2.1.2. Errors based on regional variant pronunciation

Only one type of error due to the influence of a regional variant is mentioned in Löb. Therefore, it does not seem possible on the basis of the material available to distinguish in TEMAA between classes of Danish users on the basis of regional variation. No rules are thus added for this error type.

Examples

dukke [dukker] (doll/dolls)

bleger [blege] (bleaches/pale)

However, Löb shows that there is considerable variation in the frequency of occurrence of the various error types depending on the region. Therefore, differentiation here could be achieved by weighting different errors accordingly.

2.1.3. Visual errors

Examples Corruption rule

(2.1) * passagerne [passagererne] -VrVr > Vr {V = V}

(the passengers)

(2.2) rare [rarere] -rVrV -> rV {V = V}

(nice/nicer)

(2.3) * vinduererne [vinduerne] Vr > VrVr

(the windows)

rV > rVrV

(2.4) * starks [straks] Vr > rV {V != e}

(soon)

2.2. Errors of suffixation (not involving the letter "r")

Like r-related errors, the errors in this group also have a phonological explanation. They are in fact caused by the fact that different suffixes are pronounced in the same way. A number of typical examples are listed below.

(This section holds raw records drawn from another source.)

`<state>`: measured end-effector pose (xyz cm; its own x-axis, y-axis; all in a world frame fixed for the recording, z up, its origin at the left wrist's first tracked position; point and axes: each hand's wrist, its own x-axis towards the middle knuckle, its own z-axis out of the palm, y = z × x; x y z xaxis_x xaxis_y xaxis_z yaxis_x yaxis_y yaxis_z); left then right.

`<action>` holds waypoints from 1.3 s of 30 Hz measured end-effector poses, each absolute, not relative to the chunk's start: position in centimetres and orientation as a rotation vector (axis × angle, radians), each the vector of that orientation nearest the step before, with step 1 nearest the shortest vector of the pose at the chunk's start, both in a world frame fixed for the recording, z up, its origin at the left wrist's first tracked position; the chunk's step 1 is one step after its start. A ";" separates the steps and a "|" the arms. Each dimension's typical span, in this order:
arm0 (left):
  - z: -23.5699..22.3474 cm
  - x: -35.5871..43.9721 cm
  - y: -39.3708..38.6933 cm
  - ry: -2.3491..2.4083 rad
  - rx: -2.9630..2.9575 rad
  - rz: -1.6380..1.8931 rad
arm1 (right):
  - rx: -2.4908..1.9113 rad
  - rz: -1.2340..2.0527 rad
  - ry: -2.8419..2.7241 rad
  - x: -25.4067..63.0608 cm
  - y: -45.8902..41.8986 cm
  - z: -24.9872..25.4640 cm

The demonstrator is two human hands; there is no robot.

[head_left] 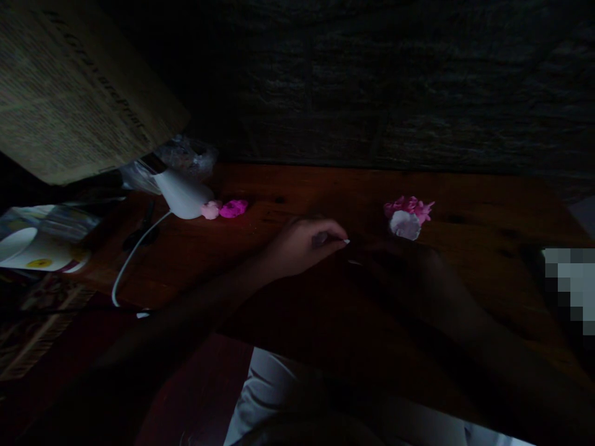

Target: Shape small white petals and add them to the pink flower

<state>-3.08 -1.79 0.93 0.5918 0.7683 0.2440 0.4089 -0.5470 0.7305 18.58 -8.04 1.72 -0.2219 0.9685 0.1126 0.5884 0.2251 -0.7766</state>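
Lighting is poor; much of the scene is in shadow.

My left hand [304,243] rests on the wooden table [488,204], fingers curled together, pinching a thin, pale-tipped item I cannot identify. My right hand [395,257] lies just right of it, too dark to tell whether it is open or closed, or whether it holds anything.

Just beyond my right hand sits one flower [408,217], pink petals above a white base. It appears close to the hand; contact cannot be confirmed.

Beyond and left of my left hand, well apart: two lumps, one pale pink [211,209], one magenta [233,208], touching each other. The pale one lies against one white lamp base [182,193], from which one white cord [132,254] runs toward me.

Far left: one newspaper [69,93], print illegible apart from a large heading I cannot read with certainty. Below it, one white cup [37,251] on its side, bearing a yellow mark; lettering unreadable.
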 end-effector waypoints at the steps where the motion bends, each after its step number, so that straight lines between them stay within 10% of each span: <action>1: 1.0 -3.0 -2.0 0.907 2.123 0.746 | -1.428 0.841 -1.863 18.5 -8.1 1.8; 39: 1.8 -2.9 -3.2 0.650 2.391 0.797 | -1.378 1.306 -1.527 18.4 -8.1 2.6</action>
<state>-2.90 -3.20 1.77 0.7099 0.5835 0.3944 0.2697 -0.7425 0.6131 18.37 -8.10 2.58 -0.1982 0.9717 -0.1284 0.2772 -0.0701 -0.9583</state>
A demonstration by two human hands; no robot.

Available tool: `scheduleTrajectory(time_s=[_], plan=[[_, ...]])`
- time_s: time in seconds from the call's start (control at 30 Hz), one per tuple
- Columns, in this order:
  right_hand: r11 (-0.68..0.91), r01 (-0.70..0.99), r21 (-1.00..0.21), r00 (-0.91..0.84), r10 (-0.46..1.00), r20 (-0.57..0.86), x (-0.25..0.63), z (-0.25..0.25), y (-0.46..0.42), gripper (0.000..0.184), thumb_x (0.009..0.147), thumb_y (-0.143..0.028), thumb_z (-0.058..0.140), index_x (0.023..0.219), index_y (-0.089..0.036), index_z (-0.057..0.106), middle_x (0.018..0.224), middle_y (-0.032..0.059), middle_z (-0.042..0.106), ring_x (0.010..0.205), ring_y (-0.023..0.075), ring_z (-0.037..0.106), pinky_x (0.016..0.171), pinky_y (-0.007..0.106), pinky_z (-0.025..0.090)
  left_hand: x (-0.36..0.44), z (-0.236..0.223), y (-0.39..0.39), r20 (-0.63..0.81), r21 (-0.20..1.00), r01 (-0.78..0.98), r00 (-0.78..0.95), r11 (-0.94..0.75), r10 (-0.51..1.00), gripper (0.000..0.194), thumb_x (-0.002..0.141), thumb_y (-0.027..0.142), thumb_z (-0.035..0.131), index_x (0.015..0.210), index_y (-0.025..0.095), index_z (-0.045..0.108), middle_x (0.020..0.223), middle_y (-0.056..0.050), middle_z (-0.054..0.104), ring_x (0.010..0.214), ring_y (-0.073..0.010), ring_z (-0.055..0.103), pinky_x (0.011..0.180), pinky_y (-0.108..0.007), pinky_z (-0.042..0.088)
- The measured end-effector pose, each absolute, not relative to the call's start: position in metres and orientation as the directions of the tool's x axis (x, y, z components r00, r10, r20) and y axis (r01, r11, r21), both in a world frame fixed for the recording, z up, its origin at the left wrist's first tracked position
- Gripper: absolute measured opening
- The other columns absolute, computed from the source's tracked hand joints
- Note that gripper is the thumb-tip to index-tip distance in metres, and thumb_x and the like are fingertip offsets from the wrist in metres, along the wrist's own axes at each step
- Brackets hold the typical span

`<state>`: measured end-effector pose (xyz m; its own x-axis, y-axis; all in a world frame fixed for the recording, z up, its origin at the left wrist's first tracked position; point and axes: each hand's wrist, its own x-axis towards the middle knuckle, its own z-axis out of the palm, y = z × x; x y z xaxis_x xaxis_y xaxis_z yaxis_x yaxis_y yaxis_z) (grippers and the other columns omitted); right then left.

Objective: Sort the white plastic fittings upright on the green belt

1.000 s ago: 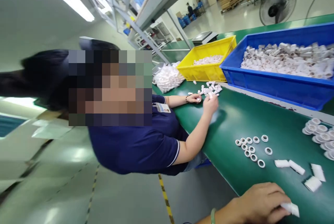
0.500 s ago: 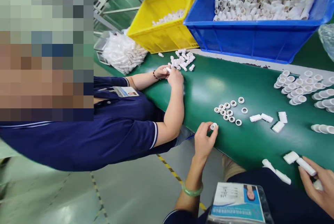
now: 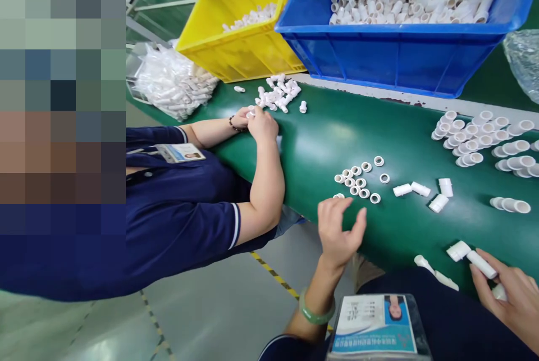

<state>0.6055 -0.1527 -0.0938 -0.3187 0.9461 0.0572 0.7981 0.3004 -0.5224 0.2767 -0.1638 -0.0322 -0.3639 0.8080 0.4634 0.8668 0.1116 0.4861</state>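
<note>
My left hand [image 3: 337,234] is over the near edge of the green table, fingers apart and holding nothing. Just beyond its fingertips, a white plastic ring [image 3: 338,196] is partly hidden by them. Several similar white rings [image 3: 360,182] stand in a cluster to the right of it. At the lower right, my right hand [image 3: 507,293] is closed round a white pipe fitting [image 3: 482,264], with another white piece [image 3: 499,292] inside the hand. A short white fitting [image 3: 458,251] lies at the far end of the held one, seemingly touching it.
A blue bin [image 3: 379,60] and a yellow bin [image 3: 244,52] of white fittings stand at the back. Upright fittings [image 3: 469,136] stand in rows at right; loose ones [image 3: 438,202] lie nearer. A co-worker's hands [image 3: 261,122] handle small white parts beside a bagged heap [image 3: 168,83].
My left hand has let go of the white ring, which now stands by the cluster, and its fingers have spread. The right hand keeps its hold. The view has shifted slightly.
</note>
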Motion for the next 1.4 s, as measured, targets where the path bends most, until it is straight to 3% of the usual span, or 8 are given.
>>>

The past participle -et suffix for verbs is often pronounced with a soft d // which sounds very much like the d in the past tense -ede suffix. In the first of the two examples given below, the participial form has been replaced by a past tense form, thus resulting in a false negative, wheras in the second example, the misspelled word is not a legal form:

(3.1) har jeg *beskæftigede [beskæftiget] -et. > ede

mig med

(I have occupied myself with)

(3.2) pengene bliver *betragted [betragtet] som -et. > ed

(money is considered as)

Sometimes the past participle -t suffix (which is required with certain verbs) is confused with the more common -et suffix:

(3.3) en lærer havde *slæbet [slæbt] ham Ct. > Cet

(a teacher had dragged him)


2.3. Silent letters

2.3. Silent letters

Apart from r, the following letters may be silent in Danish: d, e, g, h, t, v. Therefore, they frequently cause spelling errors . This is especially the case with instances of homophony or near homophony:

men også en *hvis [vis] tilfredsstillelse

(but also a certain satisfaction)

en generation *vis [hvis] forældre arbejder hårdt

(a generation whose parents work hard)

hvorfor har nogle meget *sværdt [svært] ved

(why is it quite difficult for some)

Note that the first two cases above cannot be treated by a spelling checker as the two forms ("vis" and "hvis", En: certain/whose) are homophones, whereas the misspelled word occurring in the third example (*"sværdt") is not part of the Danish vocabulary although it has probably been formed by association with the word "sværd" (En: sword).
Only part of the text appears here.